* _Description of the task_
Word for word, write out all the entries below, omitting every picture.

* _Information supplied_

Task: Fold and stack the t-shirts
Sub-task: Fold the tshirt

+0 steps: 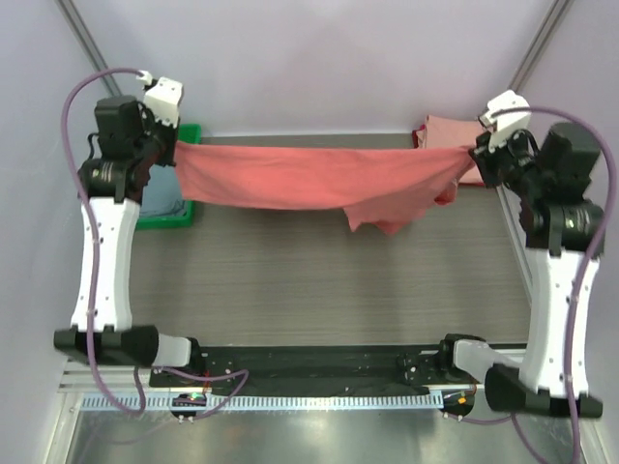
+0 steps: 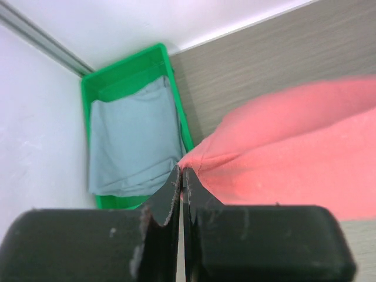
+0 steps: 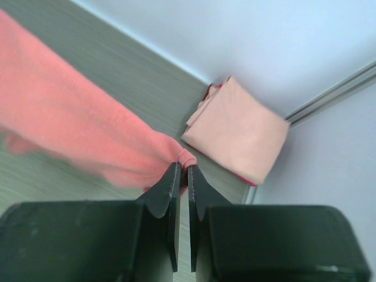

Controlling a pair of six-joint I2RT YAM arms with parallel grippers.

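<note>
— What did the overhead view show?

— The coral-red t-shirt point(image 1: 309, 179) hung stretched above the bench point(image 1: 319, 280), toward its far side. It ran between the left claw point(image 1: 174, 147) and the right claw point(image 1: 472, 157), each clenched on one end. A loose part drooped right of the middle. I'd judge it was held taut in the air so the cloth would spread before being laid down for folding.

— And the left wrist view?

— The left claw point(image 2: 182, 173) was pinched tight on a corner of the coral cloth. Beyond it the grey-blue t-shirt point(image 2: 132, 141) lay folded in the green tray point(image 2: 126, 61), in the bench's far-left corner.

— The right wrist?

— The right claw point(image 3: 182, 169) likewise gripped a bunched corner. The pale pink t-shirt point(image 3: 238, 129) lay folded in the far-right corner with a red edge peeping from under it, probably where the stack was meant to grow.

— Any labels or writing?

— None readable. No neck label showed in any view.
</note>
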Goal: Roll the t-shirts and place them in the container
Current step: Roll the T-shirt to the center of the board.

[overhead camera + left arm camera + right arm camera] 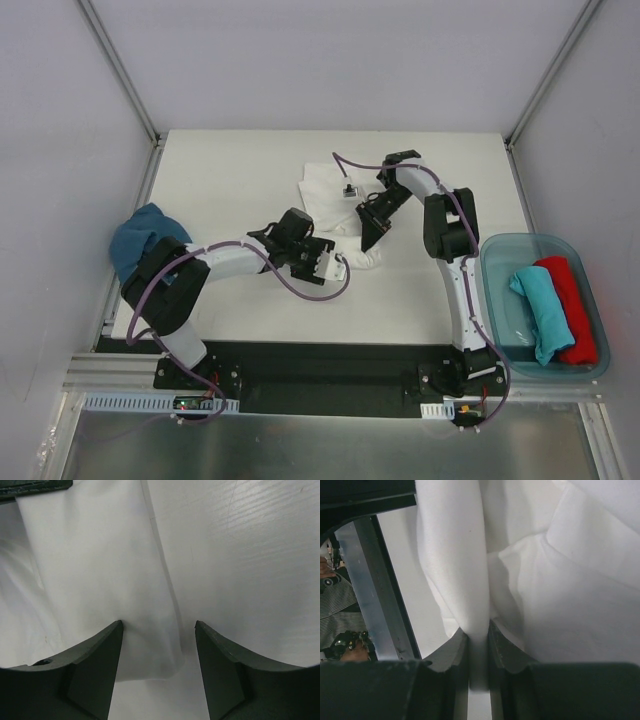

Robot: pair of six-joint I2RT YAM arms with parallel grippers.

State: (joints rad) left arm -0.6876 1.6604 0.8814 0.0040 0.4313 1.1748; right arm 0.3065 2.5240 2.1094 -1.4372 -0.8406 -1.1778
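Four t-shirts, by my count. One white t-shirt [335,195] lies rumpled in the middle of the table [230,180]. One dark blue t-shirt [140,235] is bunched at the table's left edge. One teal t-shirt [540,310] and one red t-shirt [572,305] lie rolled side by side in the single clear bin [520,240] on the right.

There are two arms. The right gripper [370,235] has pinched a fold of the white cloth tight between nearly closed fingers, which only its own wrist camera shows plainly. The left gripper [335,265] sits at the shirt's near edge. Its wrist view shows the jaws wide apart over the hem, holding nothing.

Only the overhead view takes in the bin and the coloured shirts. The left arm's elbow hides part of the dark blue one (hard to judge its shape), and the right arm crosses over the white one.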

* _Result of this exercise_
Task: Fold and stack the t-shirts
Sub-task: Fold the tshirt

+0 steps: 
+0 steps: 
+0 steps: 

Controlling a pair of six-joint I2RT YAM arms with parallel grippers.

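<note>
— What did the overhead view show?

— The coral-red t-shirt point(image 1: 309, 179) hung stretched above the bench point(image 1: 319, 280), toward its far side. It ran between the left claw point(image 1: 174, 147) and the right claw point(image 1: 472, 157), each clenched on one end. A loose part drooped right of the middle. I'd judge it was held taut in the air so the cloth would spread before being laid down for folding.

— And the left wrist view?

— The left claw point(image 2: 182, 173) was pinched tight on a corner of the coral cloth. Beyond it the grey-blue t-shirt point(image 2: 132, 141) lay folded in the green tray point(image 2: 126, 61), in the bench's far-left corner.

— The right wrist?

— The right claw point(image 3: 182, 169) likewise gripped a bunched corner. The pale pink t-shirt point(image 3: 238, 129) lay folded in the far-right corner with a red edge peeping from under it, probably where the stack was meant to grow.

— Any labels or writing?

— None readable. No neck label showed in any view.
</note>
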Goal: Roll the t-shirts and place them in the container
Current step: Roll the T-shirt to the center of the board.

[overhead camera + left arm camera + right arm camera] 

Robot: pair of six-joint I2RT YAM arms with parallel grippers.

State: (joints rad) left arm -0.6876 1.6604 0.8814 0.0040 0.4313 1.1748; right arm 0.3065 2.5240 2.1094 -1.4372 -0.8406 -1.1778
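Four t-shirts, by my count. One white t-shirt [335,195] lies rumpled in the middle of the table [230,180]. One dark blue t-shirt [140,235] is bunched at the table's left edge. One teal t-shirt [540,310] and one red t-shirt [572,305] lie rolled side by side in the single clear bin [520,240] on the right.

There are two arms. The right gripper [370,235] has pinched a fold of the white cloth tight between nearly closed fingers, which only its own wrist camera shows plainly. The left gripper [335,265] sits at the shirt's near edge. Its wrist view shows the jaws wide apart over the hem, holding nothing.

Only the overhead view takes in the bin and the coloured shirts. The left arm's elbow hides part of the dark blue one (hard to judge its shape), and the right arm crosses over the white one.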

Nothing remains to add to the output.